When Javier Solana became NATO secretary general four years ago, some of his harshest critics were U.S. congressmen who recalled how the Spanish socialist fought hard--if unsuccessfully--to prevent his country from entering the Western military alliance.

But Solana quickly disarmed his antagonists by asserting his anti-NATO stand was a mild case of "juvenile delinquency." The former physics professor said he had revised his thinking and become a stout proponent of the alliance, observing that "only idiots never change their minds."

As he prepares to leave NATO headquarters this week to take a newly created job as the European Union's head of foreign and defense policy, Solana observed that the alliance, too, has experienced a dramatic transformation in the post-Cold War era.

"The changes have come incredibly fast," Solana said in an hour-long interview Monday. "Just look at Germany. For years, the Germans believed they would never again send troops abroad because of their history. But today, we have a German general who will soon take command over all of NATO's soldiers in Kosovo."

Upon arriving at NATO in December 1995, Solana's first task was to oversee the deployment of of NATO peacekeepers in Bosnia, the first time the alliance ever sent troops outside its domain. He later presided over the incorporation of former Warsaw Pact states Poland, Hungary and the Czech Republic in NATO.

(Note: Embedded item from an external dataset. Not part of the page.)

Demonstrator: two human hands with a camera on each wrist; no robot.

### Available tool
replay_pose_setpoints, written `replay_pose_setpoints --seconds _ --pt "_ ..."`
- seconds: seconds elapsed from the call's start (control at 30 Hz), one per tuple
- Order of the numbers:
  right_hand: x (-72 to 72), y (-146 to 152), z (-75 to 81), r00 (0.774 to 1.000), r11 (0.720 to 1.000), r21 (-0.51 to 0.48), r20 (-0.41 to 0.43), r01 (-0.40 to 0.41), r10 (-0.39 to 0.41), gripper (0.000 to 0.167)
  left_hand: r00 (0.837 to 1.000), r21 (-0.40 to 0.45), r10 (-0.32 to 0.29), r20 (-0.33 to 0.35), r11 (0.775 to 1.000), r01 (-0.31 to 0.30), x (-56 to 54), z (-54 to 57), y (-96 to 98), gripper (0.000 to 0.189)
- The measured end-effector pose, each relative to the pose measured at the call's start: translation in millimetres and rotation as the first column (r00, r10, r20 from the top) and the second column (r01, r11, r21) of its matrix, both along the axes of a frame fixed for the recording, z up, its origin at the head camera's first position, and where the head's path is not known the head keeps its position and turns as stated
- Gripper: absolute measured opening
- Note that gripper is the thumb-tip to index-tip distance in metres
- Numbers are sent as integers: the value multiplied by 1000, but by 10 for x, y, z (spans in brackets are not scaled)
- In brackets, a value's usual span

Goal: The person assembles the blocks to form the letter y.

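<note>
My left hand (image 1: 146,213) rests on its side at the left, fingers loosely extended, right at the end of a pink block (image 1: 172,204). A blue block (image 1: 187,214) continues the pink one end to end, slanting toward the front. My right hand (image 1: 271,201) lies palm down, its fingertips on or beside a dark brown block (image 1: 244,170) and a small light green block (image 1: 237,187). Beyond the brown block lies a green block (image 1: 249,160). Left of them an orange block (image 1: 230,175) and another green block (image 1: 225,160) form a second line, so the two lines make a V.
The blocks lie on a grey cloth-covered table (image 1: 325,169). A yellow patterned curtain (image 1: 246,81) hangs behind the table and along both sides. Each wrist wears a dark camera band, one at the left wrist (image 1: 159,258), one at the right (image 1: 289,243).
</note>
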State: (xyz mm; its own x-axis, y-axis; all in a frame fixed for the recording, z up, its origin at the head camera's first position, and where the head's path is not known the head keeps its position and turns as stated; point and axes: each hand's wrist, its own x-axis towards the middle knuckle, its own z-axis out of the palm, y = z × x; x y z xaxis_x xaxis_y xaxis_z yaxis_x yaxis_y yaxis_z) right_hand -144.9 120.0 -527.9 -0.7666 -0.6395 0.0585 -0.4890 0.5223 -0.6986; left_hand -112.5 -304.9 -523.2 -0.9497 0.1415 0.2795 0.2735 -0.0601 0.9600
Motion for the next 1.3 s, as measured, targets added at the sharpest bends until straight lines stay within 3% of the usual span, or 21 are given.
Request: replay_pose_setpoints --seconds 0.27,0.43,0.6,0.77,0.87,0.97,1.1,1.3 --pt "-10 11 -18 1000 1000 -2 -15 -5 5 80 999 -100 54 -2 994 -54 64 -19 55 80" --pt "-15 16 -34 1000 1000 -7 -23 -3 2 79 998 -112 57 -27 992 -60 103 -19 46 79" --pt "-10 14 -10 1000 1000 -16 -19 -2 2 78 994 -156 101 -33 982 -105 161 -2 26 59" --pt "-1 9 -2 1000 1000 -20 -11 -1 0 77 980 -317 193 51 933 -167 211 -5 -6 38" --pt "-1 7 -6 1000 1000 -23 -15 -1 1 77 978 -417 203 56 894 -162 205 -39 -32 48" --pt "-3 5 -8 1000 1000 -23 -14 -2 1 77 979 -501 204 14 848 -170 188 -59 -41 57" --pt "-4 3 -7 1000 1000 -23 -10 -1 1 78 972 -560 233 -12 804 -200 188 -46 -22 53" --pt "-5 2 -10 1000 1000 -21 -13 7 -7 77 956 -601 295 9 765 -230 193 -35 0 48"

But Solana's biggest accomplishment was his role in preserving NATO's political unity during the 78-day bombing campaign against Yugoslavia earlier this year. Many members were troubled over the legality of NATO's unprecedented attack on another country in the absence of a United Nations mandate.

"There were times when I became really angry," Solana recalled. "I was mad because some countries failed to realize that they can't just take from the alliance, they have to live up to their commitments as well. But in the end, we all saw the need to stick together."

Throughout the air war, Solana won almost unanimous praise for his skill in maintaining consensus among the allies. He believes a large part of his new job will be to resolve potential misunderstandings with the United States as Europe strives to develop a common foreign and security policy. Solana said he is dismayed by the suspicions and skepticism he encountered during recent consultations with U.S. policymakers.

"I realize a lot of people in the United States are very sensitive about what we [in Europe] are trying to do," he said. "If they want to disengage from military responsibilities in Europe, they should go ahead and do it, but they should not use the European initiative as an excuse. I hope we can find ways to calm everybody down."

Solana believes that the alliance may go through some difficult times if the United States builds a ballistic missile defense system while trying to revamp the treaty that banned such systems.

"There is some concern about decoupling [America from Europe] if the U.S. develops this technology," he said. "The big problem will be Russia, because they see this as a threat to their last symbol of equality as a great power."